DStv Now and Showmax users who have shared their login details or had them exposed may struggle to remove an authorised user from their account once they have access.
This is because it is currently not possible for users to force other devices to log out of their DStv or Showmax account, even after resetting a compromised password.
A DStv customer told MyBroadband about his experience after an unauthorised user gained access to his DStv Now account.
He told MyBroadband he had shared his login details with one close family friend, who was the only person outside his household who had access to the account.
The customer realised something was amiss after he received an email notifying him of a movie rented through DStv Box Office – which was charged to his account.
He checked with his friend and everyone who was able to access his DStv account, and confirmed that no one had rented a movie.
When he opened the DStv Now app on his smartphone, he noticed that several unknown devices had been added to his account and his own smartphone had been removed.
He proceeded to remove the devices he did not recognise and re-added his phone. The following day, however, when he opened the app, he found an unknown device had been added yet again.
He removed the device, and this time he changed the password for his account to try and cut off the unknown user’s access.
This did not work, and when he opened his DStv Now account again, his main profile had been amended to show the message below (offensive language censored).
The customer said he then contacted DStv for help on blocking the attacker from accessing his account.
A consultant told him even after changing his password and removing any devices he was not familiar with, the unauthorised user would still be able to use the account as they remained logged into it.
He then requested that his linked email address be changed in an attempt to kick the user off his DStv Now account.
His login details were changed and amended in 24 hours. However, after logging in with his updated information, the unwanted user was still on his account.
He then asked for his DStv account details to be completely unlinked from the DStv Now platform, so that the “hacker” would no longer have access.
Showmax has similar issue
A subscriber of MultiChoice’s streaming service Showmax recently detailed a similar experience when using this service.
She had shared her Showmax account password with one family member, and an unauthorised user had gained access to her account and allocated several of their own devices.
After spotting the unrecognised devices, she removed them and changed the password. Hours later, however, the unknown devices were once again allocated, as the illegitimate user was not logged out.
She contacted Showmax, who was only able to provide a link via email which she needed to click on to reset the registration limit once it ran out.
This was because she was forced to continuously remove unknown devices and re-add her own, and Showmax users only get 20 device changes per year.
No option to force a user out
MyBroadband contacted MultiChoice for comment on the matter, and its stance on password sharing on DStv Now and Showmax.
It said it was still investigating these cases, but said it had not seen any evidence of system issues.

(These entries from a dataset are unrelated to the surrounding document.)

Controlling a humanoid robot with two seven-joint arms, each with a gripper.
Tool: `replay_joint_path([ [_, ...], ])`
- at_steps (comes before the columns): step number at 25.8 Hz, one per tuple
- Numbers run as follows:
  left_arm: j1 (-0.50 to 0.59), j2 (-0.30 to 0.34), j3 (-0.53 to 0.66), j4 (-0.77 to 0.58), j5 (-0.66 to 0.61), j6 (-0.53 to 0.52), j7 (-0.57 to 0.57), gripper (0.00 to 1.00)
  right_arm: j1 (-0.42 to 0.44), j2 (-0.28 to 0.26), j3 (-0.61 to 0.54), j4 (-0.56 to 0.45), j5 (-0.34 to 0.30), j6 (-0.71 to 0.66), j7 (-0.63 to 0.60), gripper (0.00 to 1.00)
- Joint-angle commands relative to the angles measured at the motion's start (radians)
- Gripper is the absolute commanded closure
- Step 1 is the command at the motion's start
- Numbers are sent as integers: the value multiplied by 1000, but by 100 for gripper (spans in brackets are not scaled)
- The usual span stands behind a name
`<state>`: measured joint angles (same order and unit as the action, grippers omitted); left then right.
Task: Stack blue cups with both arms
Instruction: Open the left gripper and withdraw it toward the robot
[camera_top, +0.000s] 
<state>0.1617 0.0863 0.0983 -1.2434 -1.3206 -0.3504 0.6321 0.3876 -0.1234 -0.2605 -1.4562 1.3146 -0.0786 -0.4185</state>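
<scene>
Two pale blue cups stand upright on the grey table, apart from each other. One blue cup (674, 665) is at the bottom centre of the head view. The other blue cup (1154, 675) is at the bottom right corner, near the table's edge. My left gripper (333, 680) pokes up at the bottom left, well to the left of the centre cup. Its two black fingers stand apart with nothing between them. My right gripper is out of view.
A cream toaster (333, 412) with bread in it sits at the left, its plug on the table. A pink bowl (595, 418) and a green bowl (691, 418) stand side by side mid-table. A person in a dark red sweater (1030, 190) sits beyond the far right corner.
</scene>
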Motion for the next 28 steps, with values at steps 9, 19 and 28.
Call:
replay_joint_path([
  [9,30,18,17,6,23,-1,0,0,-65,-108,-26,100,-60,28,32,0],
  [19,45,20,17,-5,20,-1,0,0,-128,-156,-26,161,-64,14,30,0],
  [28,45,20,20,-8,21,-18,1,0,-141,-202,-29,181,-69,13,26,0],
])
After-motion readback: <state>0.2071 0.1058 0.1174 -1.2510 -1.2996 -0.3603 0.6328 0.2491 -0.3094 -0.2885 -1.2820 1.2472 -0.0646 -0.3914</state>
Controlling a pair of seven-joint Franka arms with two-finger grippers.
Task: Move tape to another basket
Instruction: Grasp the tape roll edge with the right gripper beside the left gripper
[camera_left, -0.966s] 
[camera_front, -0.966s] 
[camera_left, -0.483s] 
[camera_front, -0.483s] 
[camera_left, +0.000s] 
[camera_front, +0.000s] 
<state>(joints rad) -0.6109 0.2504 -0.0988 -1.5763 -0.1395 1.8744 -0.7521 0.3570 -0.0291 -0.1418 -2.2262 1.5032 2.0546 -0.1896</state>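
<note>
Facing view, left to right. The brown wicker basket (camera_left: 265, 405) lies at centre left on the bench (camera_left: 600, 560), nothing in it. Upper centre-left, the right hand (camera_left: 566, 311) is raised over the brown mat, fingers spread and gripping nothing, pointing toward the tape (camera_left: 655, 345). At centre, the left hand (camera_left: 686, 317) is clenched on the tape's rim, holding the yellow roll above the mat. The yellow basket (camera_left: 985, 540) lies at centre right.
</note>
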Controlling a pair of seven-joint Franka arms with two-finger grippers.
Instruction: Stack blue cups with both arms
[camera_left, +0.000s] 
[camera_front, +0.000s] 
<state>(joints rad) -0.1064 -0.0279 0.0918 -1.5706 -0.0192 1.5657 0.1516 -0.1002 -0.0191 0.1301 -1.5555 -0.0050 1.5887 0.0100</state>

The company added that Showmax and DStv Now are intended for use within a single household.
“This is one of the reasons that we caution people against sharing login details – even if it’s done with good intentions for a single event. Once those details are out of one’s personal control there’s no way to guarantee their security or stop them being shared more widely,” MultiChoice said.
With regards to not being able to log unwanted users out of an account, MultiChoice said it does not automatically log out all devices when a password was changed.
This is because it does not want to interrupt streaming for any members if they are watching content.
It said it was reviewing this approach and considering a one-time pin (OTP) solution for verifying devices when they are first added.
“If users see unusual activity on their accounts and/or unexpected devices registered to their account, in the first instance we suggest changing the password, and obviously not sharing this information. If a subscriber is still experiencing issues they should contact our customer care team.”